[Dataset entries]

▼▼▼

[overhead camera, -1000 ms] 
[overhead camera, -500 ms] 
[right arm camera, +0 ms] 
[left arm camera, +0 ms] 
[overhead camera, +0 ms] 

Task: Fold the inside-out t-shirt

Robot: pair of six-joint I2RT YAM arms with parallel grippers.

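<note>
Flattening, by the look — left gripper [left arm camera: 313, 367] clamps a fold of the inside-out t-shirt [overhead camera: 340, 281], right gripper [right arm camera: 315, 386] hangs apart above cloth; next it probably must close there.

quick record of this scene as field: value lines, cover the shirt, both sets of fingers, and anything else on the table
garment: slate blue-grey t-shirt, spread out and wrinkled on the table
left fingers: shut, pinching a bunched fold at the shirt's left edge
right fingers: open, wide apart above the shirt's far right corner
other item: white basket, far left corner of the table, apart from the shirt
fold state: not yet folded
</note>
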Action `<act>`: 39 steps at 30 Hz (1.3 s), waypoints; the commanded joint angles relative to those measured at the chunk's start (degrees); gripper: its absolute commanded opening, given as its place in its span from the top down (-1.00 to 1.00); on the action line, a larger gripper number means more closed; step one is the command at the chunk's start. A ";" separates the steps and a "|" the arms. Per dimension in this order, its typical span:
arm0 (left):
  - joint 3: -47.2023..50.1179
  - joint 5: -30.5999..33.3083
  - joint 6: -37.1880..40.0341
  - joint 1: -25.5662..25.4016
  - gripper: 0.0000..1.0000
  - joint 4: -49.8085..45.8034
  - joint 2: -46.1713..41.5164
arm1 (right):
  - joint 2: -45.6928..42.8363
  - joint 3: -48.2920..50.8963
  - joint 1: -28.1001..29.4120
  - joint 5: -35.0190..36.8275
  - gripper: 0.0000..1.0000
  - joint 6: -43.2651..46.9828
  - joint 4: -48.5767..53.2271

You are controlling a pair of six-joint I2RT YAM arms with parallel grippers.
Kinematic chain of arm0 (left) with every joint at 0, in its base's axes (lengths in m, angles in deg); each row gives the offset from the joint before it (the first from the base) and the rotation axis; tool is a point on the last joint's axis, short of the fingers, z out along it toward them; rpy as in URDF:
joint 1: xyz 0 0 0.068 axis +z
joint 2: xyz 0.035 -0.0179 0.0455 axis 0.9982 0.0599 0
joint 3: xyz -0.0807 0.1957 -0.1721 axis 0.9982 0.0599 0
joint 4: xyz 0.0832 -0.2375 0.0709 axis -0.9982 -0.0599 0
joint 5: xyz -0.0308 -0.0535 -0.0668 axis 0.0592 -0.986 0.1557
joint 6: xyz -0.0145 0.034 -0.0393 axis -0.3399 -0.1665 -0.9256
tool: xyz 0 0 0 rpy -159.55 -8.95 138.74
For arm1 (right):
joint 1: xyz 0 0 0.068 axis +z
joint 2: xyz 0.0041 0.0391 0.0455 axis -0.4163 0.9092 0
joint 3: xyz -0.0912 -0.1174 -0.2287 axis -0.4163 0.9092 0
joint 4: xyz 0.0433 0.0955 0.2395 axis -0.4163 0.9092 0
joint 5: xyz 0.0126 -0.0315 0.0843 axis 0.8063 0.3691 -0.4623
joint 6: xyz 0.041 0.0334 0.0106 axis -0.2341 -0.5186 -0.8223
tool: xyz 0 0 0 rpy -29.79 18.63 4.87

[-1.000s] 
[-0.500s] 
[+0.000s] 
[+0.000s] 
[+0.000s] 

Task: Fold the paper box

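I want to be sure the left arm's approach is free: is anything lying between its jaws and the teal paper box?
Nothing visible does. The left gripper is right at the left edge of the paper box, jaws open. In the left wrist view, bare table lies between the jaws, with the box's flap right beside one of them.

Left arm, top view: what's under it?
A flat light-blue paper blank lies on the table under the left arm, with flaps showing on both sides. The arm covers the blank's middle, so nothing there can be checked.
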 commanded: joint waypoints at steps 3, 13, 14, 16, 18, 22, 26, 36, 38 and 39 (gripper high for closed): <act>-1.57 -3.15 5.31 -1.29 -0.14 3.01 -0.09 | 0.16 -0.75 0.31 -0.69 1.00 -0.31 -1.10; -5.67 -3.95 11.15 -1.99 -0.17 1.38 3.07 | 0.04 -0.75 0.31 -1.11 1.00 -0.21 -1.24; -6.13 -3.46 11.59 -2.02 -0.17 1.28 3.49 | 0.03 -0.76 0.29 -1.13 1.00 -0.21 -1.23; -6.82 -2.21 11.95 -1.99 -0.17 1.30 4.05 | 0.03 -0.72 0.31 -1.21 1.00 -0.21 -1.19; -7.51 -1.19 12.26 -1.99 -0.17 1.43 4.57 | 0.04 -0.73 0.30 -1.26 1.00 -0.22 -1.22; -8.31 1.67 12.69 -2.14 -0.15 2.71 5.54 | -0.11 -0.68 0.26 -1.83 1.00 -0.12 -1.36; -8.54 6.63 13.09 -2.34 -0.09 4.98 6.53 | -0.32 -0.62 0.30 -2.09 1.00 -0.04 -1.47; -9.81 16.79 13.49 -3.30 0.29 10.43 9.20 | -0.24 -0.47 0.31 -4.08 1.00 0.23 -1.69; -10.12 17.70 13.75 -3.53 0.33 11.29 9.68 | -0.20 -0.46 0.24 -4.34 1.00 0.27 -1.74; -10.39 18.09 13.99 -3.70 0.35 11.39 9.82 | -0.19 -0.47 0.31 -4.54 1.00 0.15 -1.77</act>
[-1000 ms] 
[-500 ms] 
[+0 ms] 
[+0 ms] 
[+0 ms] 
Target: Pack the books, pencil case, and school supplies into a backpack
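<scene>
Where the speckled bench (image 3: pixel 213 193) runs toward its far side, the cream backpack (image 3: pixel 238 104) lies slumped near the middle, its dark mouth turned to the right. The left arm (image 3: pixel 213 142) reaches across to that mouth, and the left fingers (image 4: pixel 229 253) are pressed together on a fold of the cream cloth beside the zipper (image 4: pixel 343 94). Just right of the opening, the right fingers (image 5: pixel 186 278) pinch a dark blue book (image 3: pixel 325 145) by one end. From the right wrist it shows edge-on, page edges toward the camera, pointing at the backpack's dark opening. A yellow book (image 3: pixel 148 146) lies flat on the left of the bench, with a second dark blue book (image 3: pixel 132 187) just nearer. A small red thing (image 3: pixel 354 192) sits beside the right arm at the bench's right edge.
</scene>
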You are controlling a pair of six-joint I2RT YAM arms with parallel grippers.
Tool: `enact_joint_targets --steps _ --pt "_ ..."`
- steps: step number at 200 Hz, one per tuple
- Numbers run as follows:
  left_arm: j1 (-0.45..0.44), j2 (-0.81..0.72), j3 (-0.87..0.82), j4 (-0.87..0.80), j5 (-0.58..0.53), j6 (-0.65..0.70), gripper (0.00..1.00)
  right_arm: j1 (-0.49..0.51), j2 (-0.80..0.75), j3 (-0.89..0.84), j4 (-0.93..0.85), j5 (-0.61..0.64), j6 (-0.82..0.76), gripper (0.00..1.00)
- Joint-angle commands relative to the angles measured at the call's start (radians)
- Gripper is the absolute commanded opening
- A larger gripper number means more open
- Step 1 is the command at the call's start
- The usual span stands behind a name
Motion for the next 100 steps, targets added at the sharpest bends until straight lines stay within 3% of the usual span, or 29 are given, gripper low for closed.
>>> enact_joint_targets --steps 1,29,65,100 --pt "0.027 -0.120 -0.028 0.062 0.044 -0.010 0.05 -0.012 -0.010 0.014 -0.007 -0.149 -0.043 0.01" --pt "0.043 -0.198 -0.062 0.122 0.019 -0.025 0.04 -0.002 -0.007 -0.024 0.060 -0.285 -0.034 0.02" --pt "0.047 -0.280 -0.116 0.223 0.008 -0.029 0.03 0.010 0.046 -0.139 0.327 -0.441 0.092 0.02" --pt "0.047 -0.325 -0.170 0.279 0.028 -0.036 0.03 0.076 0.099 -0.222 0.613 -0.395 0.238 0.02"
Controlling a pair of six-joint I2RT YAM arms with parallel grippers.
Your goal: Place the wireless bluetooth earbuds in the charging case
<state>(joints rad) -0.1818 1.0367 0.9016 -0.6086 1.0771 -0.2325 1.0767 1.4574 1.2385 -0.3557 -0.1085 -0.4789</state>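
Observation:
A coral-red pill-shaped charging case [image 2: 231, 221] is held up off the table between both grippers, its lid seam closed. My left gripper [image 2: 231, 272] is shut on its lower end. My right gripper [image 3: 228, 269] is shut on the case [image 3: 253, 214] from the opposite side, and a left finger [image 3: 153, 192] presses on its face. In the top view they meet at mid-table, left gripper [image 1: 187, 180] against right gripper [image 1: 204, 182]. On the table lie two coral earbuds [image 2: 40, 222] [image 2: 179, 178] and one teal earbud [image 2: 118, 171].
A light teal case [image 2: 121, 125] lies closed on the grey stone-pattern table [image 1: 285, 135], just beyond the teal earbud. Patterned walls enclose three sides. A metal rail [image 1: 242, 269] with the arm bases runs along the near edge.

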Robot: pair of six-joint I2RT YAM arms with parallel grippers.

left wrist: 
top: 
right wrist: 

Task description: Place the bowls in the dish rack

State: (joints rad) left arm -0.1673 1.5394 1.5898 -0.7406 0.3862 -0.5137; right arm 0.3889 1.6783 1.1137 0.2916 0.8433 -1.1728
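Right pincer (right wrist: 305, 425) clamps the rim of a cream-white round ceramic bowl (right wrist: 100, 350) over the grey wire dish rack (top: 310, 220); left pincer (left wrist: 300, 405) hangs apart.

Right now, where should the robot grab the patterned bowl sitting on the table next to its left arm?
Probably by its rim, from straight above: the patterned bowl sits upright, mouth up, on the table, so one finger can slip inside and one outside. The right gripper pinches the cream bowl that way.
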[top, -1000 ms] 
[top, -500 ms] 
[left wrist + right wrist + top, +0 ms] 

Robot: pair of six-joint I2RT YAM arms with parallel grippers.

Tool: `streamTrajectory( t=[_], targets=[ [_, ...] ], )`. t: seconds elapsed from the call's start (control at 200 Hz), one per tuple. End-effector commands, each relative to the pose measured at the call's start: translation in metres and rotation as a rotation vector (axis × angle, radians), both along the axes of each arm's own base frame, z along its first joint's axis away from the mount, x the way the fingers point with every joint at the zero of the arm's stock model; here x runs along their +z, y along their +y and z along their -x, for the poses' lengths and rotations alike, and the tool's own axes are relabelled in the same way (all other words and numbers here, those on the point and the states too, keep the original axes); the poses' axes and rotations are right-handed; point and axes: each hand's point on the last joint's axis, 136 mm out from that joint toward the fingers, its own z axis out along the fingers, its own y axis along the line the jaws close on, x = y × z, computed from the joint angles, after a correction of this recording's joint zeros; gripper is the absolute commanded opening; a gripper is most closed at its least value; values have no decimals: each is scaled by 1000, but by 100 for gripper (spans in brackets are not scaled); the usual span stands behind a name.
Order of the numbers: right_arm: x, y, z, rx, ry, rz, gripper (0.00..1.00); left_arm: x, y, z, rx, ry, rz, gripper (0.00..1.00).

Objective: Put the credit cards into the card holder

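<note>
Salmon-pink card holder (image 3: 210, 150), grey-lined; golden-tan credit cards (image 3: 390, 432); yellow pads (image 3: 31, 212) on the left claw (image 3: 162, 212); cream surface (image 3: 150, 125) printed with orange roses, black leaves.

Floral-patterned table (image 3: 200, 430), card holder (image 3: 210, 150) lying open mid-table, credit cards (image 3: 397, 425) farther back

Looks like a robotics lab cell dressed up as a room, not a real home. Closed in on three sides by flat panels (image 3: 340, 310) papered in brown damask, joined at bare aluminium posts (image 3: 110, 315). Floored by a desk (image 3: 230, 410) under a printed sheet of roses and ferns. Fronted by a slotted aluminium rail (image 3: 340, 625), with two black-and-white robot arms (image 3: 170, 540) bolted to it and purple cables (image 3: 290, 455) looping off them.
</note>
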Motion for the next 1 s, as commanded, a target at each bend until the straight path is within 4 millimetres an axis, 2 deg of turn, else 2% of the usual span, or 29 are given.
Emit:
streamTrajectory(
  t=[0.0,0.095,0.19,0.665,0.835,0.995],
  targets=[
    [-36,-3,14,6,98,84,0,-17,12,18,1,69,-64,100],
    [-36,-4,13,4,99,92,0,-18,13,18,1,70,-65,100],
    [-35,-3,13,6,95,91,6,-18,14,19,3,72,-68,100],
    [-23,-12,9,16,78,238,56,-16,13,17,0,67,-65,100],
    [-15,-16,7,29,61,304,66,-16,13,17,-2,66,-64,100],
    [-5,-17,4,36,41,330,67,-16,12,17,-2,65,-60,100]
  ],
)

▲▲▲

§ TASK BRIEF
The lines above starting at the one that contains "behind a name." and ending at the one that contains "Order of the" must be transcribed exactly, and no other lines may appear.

§ ANSWER TO THE EXERCISE
Tool: `streamTrajectory( t=[_], targets=[ [_, ...] ], )`. t: seconds elapsed from the call's start (control at 200 Hz), one per tuple. End-effector commands, each relative to the pose measured at the call's start: translation in metres and rotation as a rotation vector (axis × angle, radians), both along the axes of each arm's own base frame, z along its first joint's axis away from the mount, x the way the fingers point with every joint at the zero of the arm's stock model; here x runs along their +z, y along their +y and z along their -x, for the poses' lengths and rotations alike, and the tool's own axes are relabelled in the same way (all other words and numbers here, those on the point and the states too, keep the original axes); the poses' axes and rotations are right-handed; point and axes: each hand's point on the last joint's axis, 136 mm out from that joint toward the fingers, its own z axis out along the fingers, its own y axis along the line the jaws close on, x = y × z, computed from the joint angles, after a correction of this recording's joint zeros; gripper is the absolute commanded opening; a gripper is most closed at its least value; values have no decimals: each is scaled by 1000, but by 100 for gripper (spans in brackets are not scaled); the usual span stands behind a name.
Order of the numbers: right_arm: x, y, z, rx, ry, rz, gripper (0.00..1.00); left_arm: x, y, z, rx, ry, rz, gripper (0.00..1.00).

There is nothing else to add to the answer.